The prioritization of diseases of importance to Western interests was critical to the emergence of the global health regime. For instance, Austria-Hungary proposed the conference that led to the adoption of the 1897 Convention following a serious epidemic of the plague in India. Some Europeans feared that Muslim subjects in colonial territories might become infected by Indian pilgrims and bring the plague back with them. Consequently, the International Sanitary Convention of 1897 added the plague as a disease warranting international attention. The Euro-centric focus of the early treaties is also manifested in the 1903 Convention, which consolidated the earlier four conventions. Of its 184 articles, only one relates to yellow fever, which Europeans regarded as a minor concern limited to the Americas.
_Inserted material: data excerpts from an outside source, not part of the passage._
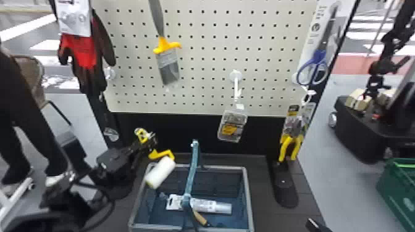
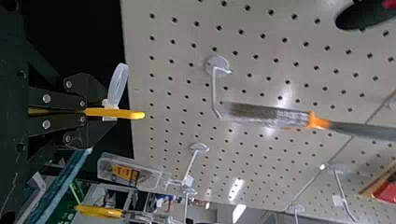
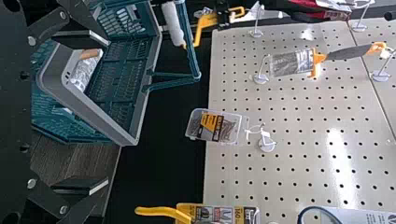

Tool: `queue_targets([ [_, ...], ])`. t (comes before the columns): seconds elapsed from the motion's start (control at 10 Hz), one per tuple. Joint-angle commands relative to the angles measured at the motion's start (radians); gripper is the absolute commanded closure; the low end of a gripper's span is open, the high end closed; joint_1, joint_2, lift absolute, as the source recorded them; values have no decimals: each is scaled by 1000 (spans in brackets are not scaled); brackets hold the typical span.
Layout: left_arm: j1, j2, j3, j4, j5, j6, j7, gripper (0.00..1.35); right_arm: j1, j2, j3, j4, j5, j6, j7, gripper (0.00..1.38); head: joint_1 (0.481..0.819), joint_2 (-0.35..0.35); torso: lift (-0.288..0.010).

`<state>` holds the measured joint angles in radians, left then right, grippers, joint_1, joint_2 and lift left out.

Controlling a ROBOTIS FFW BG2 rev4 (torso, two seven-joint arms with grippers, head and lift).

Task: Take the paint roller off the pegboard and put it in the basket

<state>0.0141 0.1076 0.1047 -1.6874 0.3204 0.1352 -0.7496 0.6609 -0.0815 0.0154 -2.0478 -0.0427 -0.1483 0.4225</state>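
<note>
Above the basket's left rear corner hangs the paint roller, its white cover slanting down across the rim, its yellow handle pinched in the closed fingers of the left gripper. Lowering from here looks to be the step in hand, and the likeliest fault is a cover that lands on the rim: let go too far out, it could tip outside. Carried too far inward, it might instead knock the basket's upright carrying handle, which stands just beside it. The grip is on a narrow bar, so any such knock could twist the roller round. A clear plastic loop on the yellow handle may also hook a finger upon release and drag the roller back out. Inside the basket, the packaged tube could prop it up crookedly. The right gripper has its fingers spread and empty; a stray move might nudge the basket.
</note>
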Motion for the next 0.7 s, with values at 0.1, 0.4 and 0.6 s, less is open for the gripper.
queue_targets([
  [0.1, 64, -48, 21, 17, 29, 9, 36, 1217, 3, 0, 0, -3, 0, 3, -1, 251, 549, 0, -100],
  [0.4, 38, -54, -57, 140, 82, -17, 36, 1217, 3, -1, 0, -8, 1, 9, -1, 251, 549, 0, -100],
  [0.6, 17, -60, -103, 179, 94, -28, 36, 1217, 1, 0, 1, -8, 0, 9, -1, 251, 549, 0, -100],
])
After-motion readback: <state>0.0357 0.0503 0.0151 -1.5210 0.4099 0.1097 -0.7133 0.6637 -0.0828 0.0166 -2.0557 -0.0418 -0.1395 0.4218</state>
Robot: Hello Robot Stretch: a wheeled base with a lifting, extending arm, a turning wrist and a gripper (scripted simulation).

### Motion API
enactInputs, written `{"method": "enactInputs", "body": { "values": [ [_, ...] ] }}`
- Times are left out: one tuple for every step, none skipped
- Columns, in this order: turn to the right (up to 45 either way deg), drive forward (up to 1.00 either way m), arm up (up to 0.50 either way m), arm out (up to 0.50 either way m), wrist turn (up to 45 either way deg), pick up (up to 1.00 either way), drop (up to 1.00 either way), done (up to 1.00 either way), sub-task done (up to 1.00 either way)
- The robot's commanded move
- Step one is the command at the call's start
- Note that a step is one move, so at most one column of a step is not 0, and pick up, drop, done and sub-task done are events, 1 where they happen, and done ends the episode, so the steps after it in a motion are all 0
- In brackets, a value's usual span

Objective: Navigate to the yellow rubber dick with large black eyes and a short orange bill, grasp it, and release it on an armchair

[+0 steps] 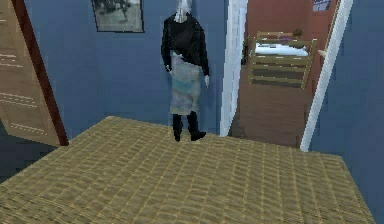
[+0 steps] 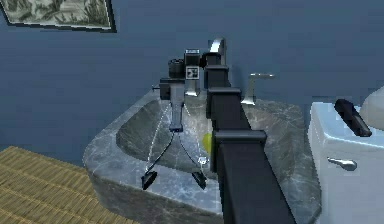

The calculus changed by the 1926 Sanitary Convention, which modified the 1912 Convention and required international notification for the first confirmed cases of cholera, plague, yellow fever, as well as small pox and typhus. Following WWI, millions of cases of typhus in Poland and the Soviet Union occurred, which increased this disease’s importance on the global health agenda. In 1932, the eastward spread of yellow fever from endemic locations in Latin America and West Africa to other African colonial territories and from there to vital South Asian colonial territories spurred a meeting to discuss greater protection against epidemic diseases. A map showing European airlines routes traveling across the African continent featured prominently at the meeting with representatives from several African colonial territories and British India. European countries subsequently adopted a treaty focused on sanitary and quarantine requirements for aerial navigation. Moreover, during the 1930s, when the Aedes aegypti mosquito was endemic in parts of southern Europe resulting in several outbreaks of dengue, thirteen European countries agreed to prioritize the prevention of the spread of dengue under the International Convention for Mutual Protection Against Dengue.
The inclusion on the list of diseases that deserved international recognition and regulation coincided with the importance of these diseases in Western capitals. It was not as if diseases prioritized by the early global health treaties were the only diseases afflicting populations globally. These treaties did not take place in a vacuum as Western countries formulated the nascent global health regime to perfect the colonial project. This brief synopsis of the history of global health law is crucial for understanding current global health practices.